Le discours funèbre ci-dessous a été rapporté par Jonathan Carver qui voyagea à l'intérieur de l'Amérique du Nord, entre les années 1766 et 1768, Carver prétend avoir entendu ce discours directement des Indiens, peut-être des Nadowessioux, ou Sioux. La mort signifie la perte du pouvoir action de celui qui fut agile et mobile.

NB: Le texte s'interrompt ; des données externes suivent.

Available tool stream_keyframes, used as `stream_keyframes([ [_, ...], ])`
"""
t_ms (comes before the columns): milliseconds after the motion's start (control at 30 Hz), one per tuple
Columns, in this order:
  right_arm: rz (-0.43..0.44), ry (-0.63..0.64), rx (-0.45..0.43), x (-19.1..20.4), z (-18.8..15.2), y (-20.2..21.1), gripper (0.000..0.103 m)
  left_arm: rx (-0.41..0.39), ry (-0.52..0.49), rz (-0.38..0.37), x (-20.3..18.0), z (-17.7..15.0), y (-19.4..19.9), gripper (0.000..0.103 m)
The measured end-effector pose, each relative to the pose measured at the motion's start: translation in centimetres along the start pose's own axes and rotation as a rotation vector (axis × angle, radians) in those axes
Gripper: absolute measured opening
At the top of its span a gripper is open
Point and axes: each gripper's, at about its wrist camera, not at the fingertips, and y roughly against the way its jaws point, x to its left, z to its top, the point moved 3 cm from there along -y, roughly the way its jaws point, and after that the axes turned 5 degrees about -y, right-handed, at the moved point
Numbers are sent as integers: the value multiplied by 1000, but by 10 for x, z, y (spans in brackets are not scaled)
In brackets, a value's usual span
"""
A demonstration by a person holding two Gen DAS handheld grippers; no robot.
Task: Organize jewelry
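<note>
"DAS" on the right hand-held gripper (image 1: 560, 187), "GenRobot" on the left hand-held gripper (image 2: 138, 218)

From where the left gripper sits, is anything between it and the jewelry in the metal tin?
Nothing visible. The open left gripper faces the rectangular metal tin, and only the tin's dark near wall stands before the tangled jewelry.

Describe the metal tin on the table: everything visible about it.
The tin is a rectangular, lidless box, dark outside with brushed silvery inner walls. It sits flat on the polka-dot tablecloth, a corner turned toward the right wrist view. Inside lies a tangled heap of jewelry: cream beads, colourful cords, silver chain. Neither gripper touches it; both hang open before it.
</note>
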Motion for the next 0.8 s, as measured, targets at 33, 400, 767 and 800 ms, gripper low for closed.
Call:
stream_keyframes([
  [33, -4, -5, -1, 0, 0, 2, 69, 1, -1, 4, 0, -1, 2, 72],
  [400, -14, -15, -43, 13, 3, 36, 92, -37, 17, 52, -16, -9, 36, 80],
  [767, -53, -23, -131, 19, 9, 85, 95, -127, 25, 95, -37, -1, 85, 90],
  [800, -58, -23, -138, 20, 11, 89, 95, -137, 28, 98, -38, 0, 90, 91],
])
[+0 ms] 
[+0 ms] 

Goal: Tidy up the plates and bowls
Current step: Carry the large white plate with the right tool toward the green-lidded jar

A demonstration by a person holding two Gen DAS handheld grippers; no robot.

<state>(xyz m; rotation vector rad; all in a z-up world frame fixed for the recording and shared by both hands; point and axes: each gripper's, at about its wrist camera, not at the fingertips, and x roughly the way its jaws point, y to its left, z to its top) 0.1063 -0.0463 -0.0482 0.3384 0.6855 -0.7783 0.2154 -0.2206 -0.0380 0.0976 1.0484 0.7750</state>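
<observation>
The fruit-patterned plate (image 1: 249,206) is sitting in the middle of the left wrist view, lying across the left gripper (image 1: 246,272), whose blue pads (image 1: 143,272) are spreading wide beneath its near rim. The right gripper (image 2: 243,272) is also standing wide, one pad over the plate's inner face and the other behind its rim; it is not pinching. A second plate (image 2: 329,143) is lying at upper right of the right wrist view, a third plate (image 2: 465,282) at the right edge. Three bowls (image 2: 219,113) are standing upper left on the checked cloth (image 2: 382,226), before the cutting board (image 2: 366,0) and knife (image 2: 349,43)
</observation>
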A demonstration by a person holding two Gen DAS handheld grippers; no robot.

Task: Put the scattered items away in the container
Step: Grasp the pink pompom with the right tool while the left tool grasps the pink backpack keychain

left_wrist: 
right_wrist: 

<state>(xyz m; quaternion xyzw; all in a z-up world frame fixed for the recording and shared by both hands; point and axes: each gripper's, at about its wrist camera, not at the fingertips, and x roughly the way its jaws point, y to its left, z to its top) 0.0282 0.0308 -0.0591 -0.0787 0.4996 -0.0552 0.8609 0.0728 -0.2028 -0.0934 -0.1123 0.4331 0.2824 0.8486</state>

Mais le défunt n'est pas perdu pour autant, car il survivra dans la mémoire de la communauté et son âme continuera à vivre dans le vaste pays des esprits.
TU ES TOUJOURS ASSIS PARMI NOUS, FRËRE, TA PERSONNE GARDE SON aspect habituel et demeure pareille aux nôtres, sans manifester d'autre défaillance que ta perte du pouvoir d'action. Mais où ce souffle est-il parti, qui voilà quelques heures envoyait un soupir au Grand Esprit? Pourquoi demeurent-elles silencieuses, ces lèvres qui naguère nous livraient leur langage puissant et expressif? Pourquoi sont-ils immobiles, ces pieds qui. il n'y a pas si longtemps, étaient plus lestes que le daim dans ces montagnes? Pourquoi pendent-ils vainement, ces bras qui pouvaient grimper sur le plus haut des arbres, ou tendre le plus inflexible des arcs? Hélas! chaque partie de ce corps, que nous regardions récemment avec admiration et
étonnement est maintenant devenue aussi inanimée que si elle datait de trois cents hivers. Nous n'allons pas, cependant. te pleurer comme si tu étais à jamais perdu pour nous, ou comme si ton nom devait être enfoui dans l'oubli; ton âme continue à vivre dans le vaste pays des esprits, avec ceux de ta nation partis avant toi, et quoique nous restions à l'arrière pour perpétuer ton renom, un jour nous te rejoindrons. Animés par le respect que nous te portions de ton vivant, nous venons t'offrir un dernier témoignage d'amitié qu'il est en notre pouvoir de te donner afin que ton corps ne gise pas abandonné dans la plaine, qu'il ne devienne pas la proie des bêtes des champs ou des oiseaux des airs, nous prendrons soin de le faire reposer avec ceux de tes prédécesseurs, partis avant toi, espérant en même temps que ton esprit se nourrira de leurs esprits et sera prêt à recevoir le nôtre quand nous arriverons, nous aussi, au grand Pays des Âmes.